Exercise description -
Could you give the data below again, exactly and completely?

(Data items)
- Opening Delimiter -
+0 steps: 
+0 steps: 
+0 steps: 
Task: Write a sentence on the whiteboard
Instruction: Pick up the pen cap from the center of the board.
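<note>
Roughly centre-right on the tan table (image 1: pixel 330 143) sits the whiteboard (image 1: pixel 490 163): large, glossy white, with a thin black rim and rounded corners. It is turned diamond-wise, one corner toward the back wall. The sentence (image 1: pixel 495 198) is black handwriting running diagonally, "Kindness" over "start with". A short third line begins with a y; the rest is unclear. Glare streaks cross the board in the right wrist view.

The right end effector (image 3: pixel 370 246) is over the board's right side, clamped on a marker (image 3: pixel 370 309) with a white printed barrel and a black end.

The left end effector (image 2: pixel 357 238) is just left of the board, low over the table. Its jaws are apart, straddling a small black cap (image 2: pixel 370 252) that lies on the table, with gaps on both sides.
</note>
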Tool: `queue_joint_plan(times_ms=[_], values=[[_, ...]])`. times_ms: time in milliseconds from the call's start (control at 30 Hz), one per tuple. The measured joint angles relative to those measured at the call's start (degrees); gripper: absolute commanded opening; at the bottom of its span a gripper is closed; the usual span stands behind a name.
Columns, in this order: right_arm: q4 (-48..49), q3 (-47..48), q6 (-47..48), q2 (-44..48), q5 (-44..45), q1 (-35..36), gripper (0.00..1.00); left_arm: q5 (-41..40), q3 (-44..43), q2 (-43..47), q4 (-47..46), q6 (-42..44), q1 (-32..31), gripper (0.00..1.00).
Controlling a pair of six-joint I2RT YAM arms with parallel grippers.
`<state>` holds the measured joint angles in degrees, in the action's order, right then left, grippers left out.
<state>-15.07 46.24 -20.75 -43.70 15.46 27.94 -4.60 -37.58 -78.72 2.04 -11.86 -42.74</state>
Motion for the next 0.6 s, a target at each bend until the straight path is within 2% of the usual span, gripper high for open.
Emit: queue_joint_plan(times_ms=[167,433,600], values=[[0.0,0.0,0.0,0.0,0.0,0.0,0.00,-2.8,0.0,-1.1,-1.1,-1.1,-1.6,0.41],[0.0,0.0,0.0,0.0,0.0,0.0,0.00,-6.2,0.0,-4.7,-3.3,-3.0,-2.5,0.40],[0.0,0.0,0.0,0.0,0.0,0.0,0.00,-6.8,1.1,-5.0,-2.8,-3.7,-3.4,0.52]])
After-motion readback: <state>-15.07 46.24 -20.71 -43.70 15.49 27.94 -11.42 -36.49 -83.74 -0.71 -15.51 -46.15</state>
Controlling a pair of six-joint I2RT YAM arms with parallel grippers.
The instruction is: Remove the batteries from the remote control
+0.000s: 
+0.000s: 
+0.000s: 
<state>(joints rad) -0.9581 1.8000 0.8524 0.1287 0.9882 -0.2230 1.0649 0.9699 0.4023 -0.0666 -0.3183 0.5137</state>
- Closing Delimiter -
Response area -
+0 steps: 
+0 steps: 
+0 steps: 
Task: Write a sentence on the whiteboard
Instruction: Pick up the pen cap from the center of the board.
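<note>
Roughly centre-right on the tan table (image 1: pixel 330 143) sits the whiteboard (image 1: pixel 490 163): large, glossy white, with a thin black rim and rounded corners. It is turned diamond-wise, one corner toward the back wall. The sentence (image 1: pixel 495 198) is black handwriting running diagonally, "Kindness" over "start with". A short third line begins with a y; the rest is unclear. Glare streaks cross the board in the right wrist view.

The right end effector (image 3: pixel 370 246) is over the board's right side, clamped on a marker (image 3: pixel 370 309) with a white printed barrel and a black end.

The left end effector (image 2: pixel 357 238) is just left of the board, low over the table. Its jaws are apart, straddling a small black cap (image 2: pixel 370 252) that lies on the table, with gaps on both sides.
</note>
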Tool: `queue_joint_plan(times_ms=[_], values=[[_, ...]])`. times_ms: time in milliseconds from the call's start (control at 30 Hz), one per tuple. The measured joint angles relative to those measured at the call's start (degrees); gripper: absolute commanded opening; at the bottom of its span a gripper is closed; the usual span stands behind a name.
Columns, in this order: right_arm: q4 (-48..49), q3 (-47..48), q6 (-47..48), q2 (-44..48), q5 (-44..45), q1 (-35..36), gripper (0.00..1.00); left_arm: q5 (-41..40), q3 (-44..43), q2 (-43..47), q4 (-47..46), q6 (-42..44), q1 (-32..31), gripper (0.00..1.00).
Controlling a pair of six-joint I2RT YAM arms with parallel grippers.
`<state>` holds the measured joint angles in degrees, in the action's order, right then left, grippers left out.
<state>-15.07 46.24 -20.75 -43.70 15.46 27.94 -4.60 -37.58 -78.72 2.04 -11.86 -42.74</state>
Motion for the next 0.6 s, a target at each bend until the straight path is within 2% of the usual span, gripper high for open.
Emit: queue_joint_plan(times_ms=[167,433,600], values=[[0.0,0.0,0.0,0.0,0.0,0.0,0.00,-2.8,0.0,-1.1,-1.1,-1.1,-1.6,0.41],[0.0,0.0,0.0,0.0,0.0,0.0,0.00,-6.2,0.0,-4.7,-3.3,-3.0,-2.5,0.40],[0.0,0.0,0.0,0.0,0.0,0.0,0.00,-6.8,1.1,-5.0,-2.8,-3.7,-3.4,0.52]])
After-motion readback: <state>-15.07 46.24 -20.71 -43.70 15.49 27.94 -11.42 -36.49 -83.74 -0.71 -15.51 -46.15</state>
Controlling a pair of six-joint I2RT YAM arms with parallel grippers.
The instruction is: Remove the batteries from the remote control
+0.000s: 
+0.000s: 
+0.000s: 
<state>(joints rad) -0.9581 1.8000 0.8524 0.1287 0.9882 -0.2230 1.0649 0.9699 0.4023 -0.0666 -0.3183 0.5137</state>

That completes the response.